Wirus dotarł na odległą zimną wyspę. Foki mogą nie przetrwać
Śmiercionośny wirus ptasiej grypy, który jest odpowiedzialny za śmierć setek milionów ptaków w ciągu ostatnich pięciu lat, ponownie przeniósł się na morskie ssaki zamieszkujące odległą wyspę, Georgię Południową. Naukowcy zastanawiają się, jak wpłynie to na przetrwanie gatunku.

W skrócie
- Wirus ptasiej grypy dotarł na odległą wyspę Georgię Południową, zagrażając lokalnym fokom oraz ptakom.
- Populacje morskich ssaków, zwłaszcza słoni morskich południowych, dramatycznie maleją wskutek epidemii.
- Naukowcy obawiają się o przyszłość zagrożonych gatunków i możliwe wymarcie niektórych z nich.
- Więcej podobnych informacji znajdziesz na stronie głównej serwisu
Georgia Południowa to brytyjska wyspa położona na południowym Atlantyku. Miejsce to jest jednym z najważniejszych obszarów lęgowych pingwinów królewskich, których populację szacuje się na około 400 tys. Populacja pingwina złotoczubego szacowana jest na kilka milionów. Wyspa jest ważnym siedliskiem kilku gatunków fokowatych. Występują tu południowe słonie morskie i cztery inne gatunki fok: lampart morski, krabojadi weddelka arktyczna. Przedstawicielem rodziny uchatkowatych jest kotik subantarktyczny.
Foki umierają. To wirus ptasiej grypy
Wirus, który podobno przeniósł się na wyspę w 1996 r., zdziesiątkował największą na świecie populację tutejszych słoni morskich. Badania mówią, że ponad 50 tys. samic zniknęło w ciągu roku, a skala tego zjawiska jest porażająca.

Wysoce zjadliwa ptasia grypa, według danych Światowej Organizacji Zdrowia Zwierząt, zmusiła do uśmiercenia prawie 150 mln ptaków w 84 krajach tylko w samym 2022 r. Plaga rok później dotarła do Antarktydy, ostatniego dziewiczego kontynentu na planecie.

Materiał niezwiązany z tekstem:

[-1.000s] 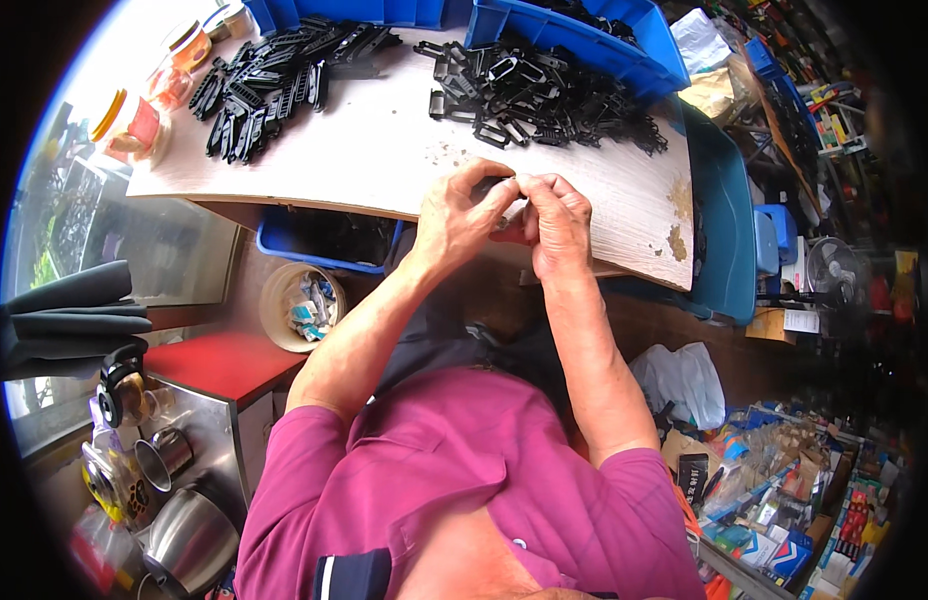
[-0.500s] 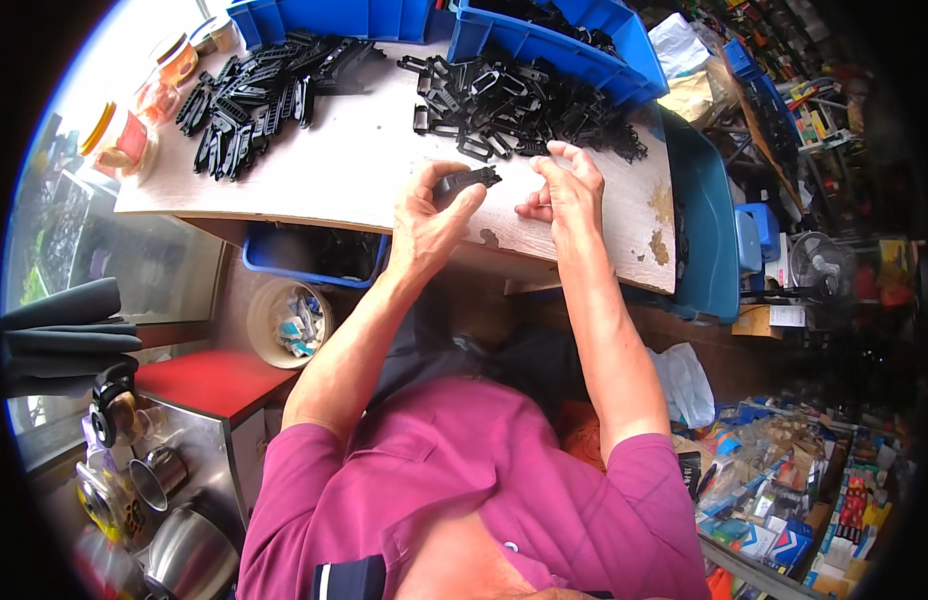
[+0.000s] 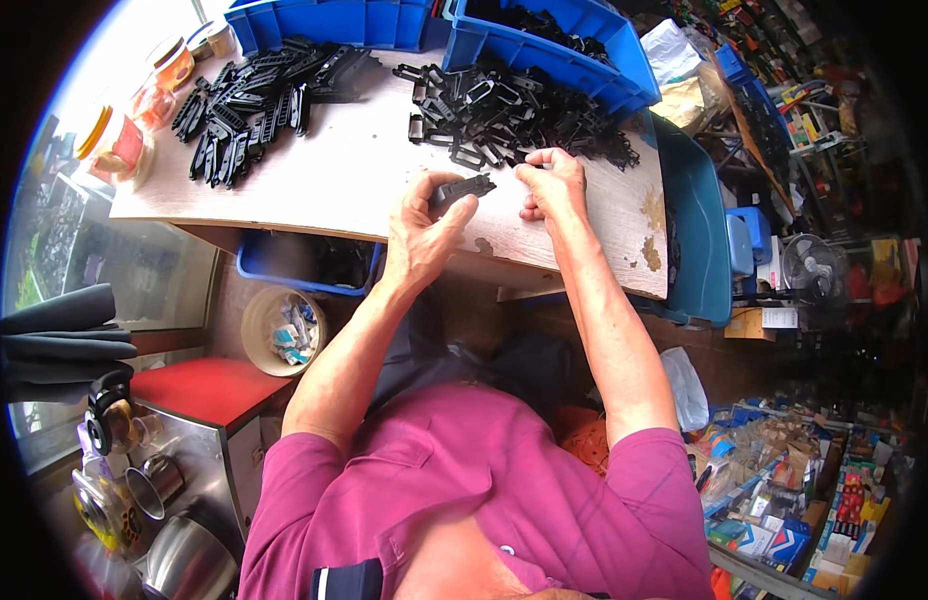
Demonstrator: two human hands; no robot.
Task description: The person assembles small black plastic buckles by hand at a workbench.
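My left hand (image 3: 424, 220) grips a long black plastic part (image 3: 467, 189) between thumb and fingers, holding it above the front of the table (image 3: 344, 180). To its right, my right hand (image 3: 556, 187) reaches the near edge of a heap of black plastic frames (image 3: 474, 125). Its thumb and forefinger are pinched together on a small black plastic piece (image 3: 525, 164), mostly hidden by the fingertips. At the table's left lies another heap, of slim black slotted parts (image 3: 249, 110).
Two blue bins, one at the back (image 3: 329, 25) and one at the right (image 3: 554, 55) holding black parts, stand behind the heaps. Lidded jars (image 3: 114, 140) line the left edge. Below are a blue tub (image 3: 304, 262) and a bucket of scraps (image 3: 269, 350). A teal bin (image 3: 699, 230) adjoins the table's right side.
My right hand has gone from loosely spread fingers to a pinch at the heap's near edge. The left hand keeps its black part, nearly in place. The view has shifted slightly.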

Wirus szybko rozprzestrzenił się na tamtejsze ssaki. Przed wybuchem epidemii ptasiej grypy było na wyspie około 10 tys. kolonii słoni morskich Po pojawieniu się wirusa prawie połowa zniknęła. Oznacza to spadek o 53 tys. samic. Dwie dekady temu na całym świecie żyło około 700 tys. zwierząt.

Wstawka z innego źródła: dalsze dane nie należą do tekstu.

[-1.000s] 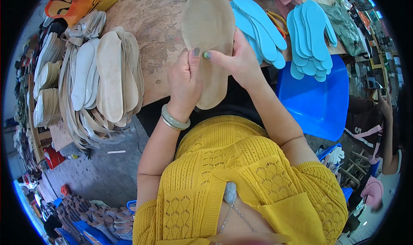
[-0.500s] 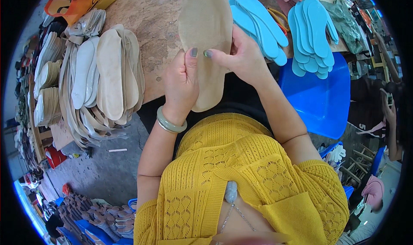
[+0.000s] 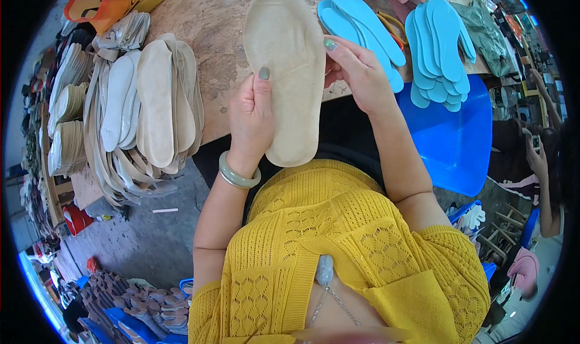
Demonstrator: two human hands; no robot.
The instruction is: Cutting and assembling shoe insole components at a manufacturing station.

Ptasia grypa zdziesiątkowała populację słoni morskich
"To, że nie widzimy zwłok ssaków, nie oznacza, że nie umierają, ponieważ prawdopodobnie umierają w morzu, gdzie ich nie widzimy"- ostrzegają wirusolodzy z Hiszpańskiej Narodowej Rady Badań Naukowych (CSIC). Współautor badania, jakie pojawiło się w "Communications Biology".
Słonie morskie dzielą się na dwa gatunki: liczniejszego słonia morskiego południowego oraz mniej powszechnego gatunku północnego, który jak dotąd nie został dotknięty wirusem. Wysoce zjadliwa ptasia grypa okazała się katastrofalna dla słoni morskich południowych. Naukowcy zastanawiają się czy gatunek przetrwa.